The concept of price multiples involves us finding comparable listed firms based on their share price and calculating price multiples to find the monetary worth of a firm. But this is based on other’s opinions and assessments of firms. The examples given by Martin in the study guide regarding comparables and how they also relate to the property market makes this concept uncomplicated and easy to grasp. The value of a home we would like to purchase does indeed depend upon how much you earn, the amount we can borrow from a bank and the value of any existing capital we may have. Its current value has been determined by others selling and buying similar homes in similar areas. When my husband and I purchased our current home, we thought we had purchased it at a reasonable price given the work that needed to be completed on the house, and the fact it was on one and a half acres, with a pool and a shed.
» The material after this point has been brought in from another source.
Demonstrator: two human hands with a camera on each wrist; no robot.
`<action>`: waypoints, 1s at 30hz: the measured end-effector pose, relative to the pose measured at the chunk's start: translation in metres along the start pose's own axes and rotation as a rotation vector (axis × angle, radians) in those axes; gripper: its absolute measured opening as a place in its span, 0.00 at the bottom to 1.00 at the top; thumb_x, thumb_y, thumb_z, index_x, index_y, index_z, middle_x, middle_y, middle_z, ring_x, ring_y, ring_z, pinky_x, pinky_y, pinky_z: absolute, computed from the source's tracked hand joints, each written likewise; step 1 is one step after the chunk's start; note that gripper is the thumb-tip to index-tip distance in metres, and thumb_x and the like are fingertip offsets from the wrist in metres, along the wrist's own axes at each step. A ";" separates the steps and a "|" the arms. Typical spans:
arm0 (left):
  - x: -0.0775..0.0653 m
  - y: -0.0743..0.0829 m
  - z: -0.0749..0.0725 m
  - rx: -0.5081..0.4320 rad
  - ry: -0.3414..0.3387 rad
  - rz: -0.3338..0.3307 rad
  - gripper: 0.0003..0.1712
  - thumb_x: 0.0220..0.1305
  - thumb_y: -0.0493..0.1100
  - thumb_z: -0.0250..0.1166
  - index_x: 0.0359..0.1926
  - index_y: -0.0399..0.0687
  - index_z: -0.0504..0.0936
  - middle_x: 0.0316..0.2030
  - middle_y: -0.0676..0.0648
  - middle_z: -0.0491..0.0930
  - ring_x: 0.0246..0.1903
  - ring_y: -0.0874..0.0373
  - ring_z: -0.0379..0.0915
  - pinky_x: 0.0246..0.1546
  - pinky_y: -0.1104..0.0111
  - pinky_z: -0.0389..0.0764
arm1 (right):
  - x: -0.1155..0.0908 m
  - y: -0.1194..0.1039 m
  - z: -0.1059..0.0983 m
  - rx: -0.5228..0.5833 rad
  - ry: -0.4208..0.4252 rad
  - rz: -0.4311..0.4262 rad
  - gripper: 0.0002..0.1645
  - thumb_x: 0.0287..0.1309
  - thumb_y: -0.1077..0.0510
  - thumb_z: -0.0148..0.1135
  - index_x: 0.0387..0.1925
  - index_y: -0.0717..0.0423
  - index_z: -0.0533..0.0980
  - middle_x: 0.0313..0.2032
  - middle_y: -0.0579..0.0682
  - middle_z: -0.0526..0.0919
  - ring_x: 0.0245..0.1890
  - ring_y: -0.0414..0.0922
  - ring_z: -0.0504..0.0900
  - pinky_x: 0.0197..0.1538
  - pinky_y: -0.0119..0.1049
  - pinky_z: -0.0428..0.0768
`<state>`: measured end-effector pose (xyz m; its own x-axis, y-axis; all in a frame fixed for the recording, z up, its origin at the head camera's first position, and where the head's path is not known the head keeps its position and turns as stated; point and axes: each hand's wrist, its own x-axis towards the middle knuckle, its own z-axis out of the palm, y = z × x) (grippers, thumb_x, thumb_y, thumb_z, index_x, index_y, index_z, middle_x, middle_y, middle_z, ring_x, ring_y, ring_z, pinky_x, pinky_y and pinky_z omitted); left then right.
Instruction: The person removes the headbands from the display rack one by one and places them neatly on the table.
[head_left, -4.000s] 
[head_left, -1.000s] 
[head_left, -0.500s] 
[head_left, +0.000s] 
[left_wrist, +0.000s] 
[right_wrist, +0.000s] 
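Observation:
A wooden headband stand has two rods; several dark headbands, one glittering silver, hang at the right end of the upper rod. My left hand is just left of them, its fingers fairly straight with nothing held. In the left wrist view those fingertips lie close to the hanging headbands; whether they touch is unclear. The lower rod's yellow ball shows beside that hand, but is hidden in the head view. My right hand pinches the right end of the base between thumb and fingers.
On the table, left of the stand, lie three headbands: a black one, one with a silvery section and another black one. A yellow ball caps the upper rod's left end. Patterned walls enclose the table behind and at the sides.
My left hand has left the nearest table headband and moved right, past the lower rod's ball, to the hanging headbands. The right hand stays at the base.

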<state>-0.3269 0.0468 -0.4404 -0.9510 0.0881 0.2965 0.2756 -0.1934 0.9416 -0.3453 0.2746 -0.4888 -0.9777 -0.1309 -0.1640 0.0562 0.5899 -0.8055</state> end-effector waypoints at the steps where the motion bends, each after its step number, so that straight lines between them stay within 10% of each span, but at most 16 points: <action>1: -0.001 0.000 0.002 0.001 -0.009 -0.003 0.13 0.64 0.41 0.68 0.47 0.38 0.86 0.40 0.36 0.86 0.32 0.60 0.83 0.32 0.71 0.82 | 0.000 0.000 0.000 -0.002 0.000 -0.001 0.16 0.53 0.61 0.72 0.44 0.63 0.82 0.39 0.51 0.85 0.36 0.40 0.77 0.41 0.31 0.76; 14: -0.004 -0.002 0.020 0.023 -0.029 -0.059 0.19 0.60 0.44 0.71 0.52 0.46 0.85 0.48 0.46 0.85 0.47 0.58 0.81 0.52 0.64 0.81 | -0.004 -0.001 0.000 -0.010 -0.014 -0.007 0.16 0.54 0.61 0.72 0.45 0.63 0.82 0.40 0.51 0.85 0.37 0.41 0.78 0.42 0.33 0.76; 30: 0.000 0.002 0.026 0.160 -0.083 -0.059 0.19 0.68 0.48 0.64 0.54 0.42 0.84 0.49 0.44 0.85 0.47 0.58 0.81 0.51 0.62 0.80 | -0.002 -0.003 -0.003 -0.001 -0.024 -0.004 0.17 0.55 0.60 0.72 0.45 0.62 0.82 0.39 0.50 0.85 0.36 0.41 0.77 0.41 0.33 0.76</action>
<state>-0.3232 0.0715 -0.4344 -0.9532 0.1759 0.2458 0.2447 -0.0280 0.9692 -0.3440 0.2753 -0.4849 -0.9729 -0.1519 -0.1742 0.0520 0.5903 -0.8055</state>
Little did we know that it would take 11 years to finish renovations as initially there was extra plumbing work to sort out, the pool plumbing was also in constant need of repair – oh and we had a leaking bathroom which led to us discovering termites throughout one end of the house. There were more issues but that covers the worst problems. The value of our home was based on other property sales in the area which was based on their assessment of the value, not ours. I am sure that if we had known about the extra problems we would be facing, we could have negotiated a different purchase price based on our assessment of the property’s value.
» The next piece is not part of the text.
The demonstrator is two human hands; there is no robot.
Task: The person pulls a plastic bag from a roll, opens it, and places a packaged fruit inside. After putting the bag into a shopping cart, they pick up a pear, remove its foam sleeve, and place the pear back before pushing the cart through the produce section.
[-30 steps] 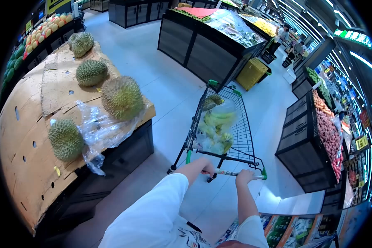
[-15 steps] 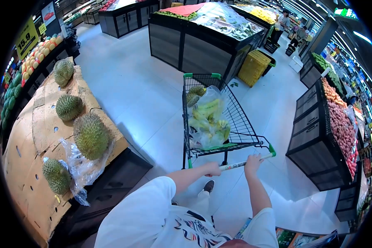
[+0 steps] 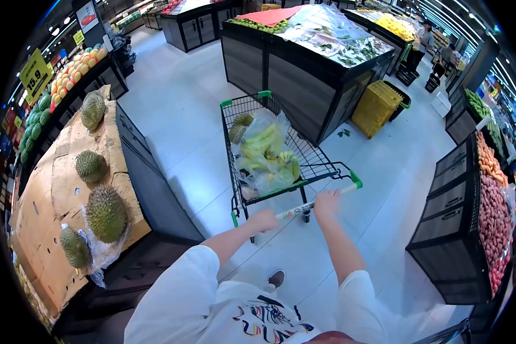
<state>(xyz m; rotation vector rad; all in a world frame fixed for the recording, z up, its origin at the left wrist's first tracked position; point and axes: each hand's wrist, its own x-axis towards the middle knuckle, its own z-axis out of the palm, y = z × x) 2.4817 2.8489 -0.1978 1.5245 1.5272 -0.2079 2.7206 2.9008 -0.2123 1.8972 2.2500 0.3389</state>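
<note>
My left hand [image 3: 264,221] is closed around the left part of the shopping cart's white handle [image 3: 295,210]. Farther right on the same bar, my right hand [image 3: 327,204] is wrapped around it too. In front of them stands the black wire shopping cart [image 3: 321,170] with green corner caps. Clear plastic bags of bananas [image 3: 264,144] lie in its basket, one bunch partly green. A durian [image 3: 241,124] sits at the basket's far left, partly covered by a bag.
Left, several durians [image 3: 106,213] and crumpled plastic rest on a cardboard-covered stand [image 3: 51,189]. Ahead is a large dark produce stand [image 3: 295,74] with a yellow crate [image 3: 375,109] beside it. A bin of reddish root vegetables [image 3: 495,215] stands right. People [image 3: 424,40] are in the far aisle.
The cart has swung to the left, its front now angled farther left in view. Both hands have moved left with the handle and keep their grip. The surrounding stands have shifted in view.
</note>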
By using sensitivity analysis by comparing varying values for WACC and by adding a small growth percentage to varying values of WACC, it enables us to view the impact these changes will have on the share price of a firm. Abnormal operating income will not continue at the same rate forever as there are business and economic drivers which will affect a firm in either a positive or negative way. It is necessary to include a decline factor by using a value of beta between zero and one for our firm to also calculate a “decay” factor sensitivity analysis. Are we required to analyse our firm’s sensitivity to varying values of WACC and decay? I hope so, I think it would be an interesting exercise to see how these variables can change an expected value of our firms share price.

Being able to gain insight into a firm’s economic and business realities will assist us to make our own judgements of what adds value to a firm. In order to forecast the key accounting drivers for Academies Australasia, I believe having access to its past and current number of students as well as the knowledge of how many courses were on offer at the time would assist me with this task. However, I have not been able to find this information so I may have to use different economic and business drivers in order to complete my forecast of the firm.

Although I have found these steps of the study guide difficult, as I am not able to articulate my knowledge into words very well, I feel they have reinforced what we have learnt, and I have not just read a chapter and not retained any of the information. The whole of the study guide has constantly emphasized how we can view a firm and how to understand the realities the firm is facing, is essential in understanding financial statement analysis. This has been an unexpectedly enjoyable experience.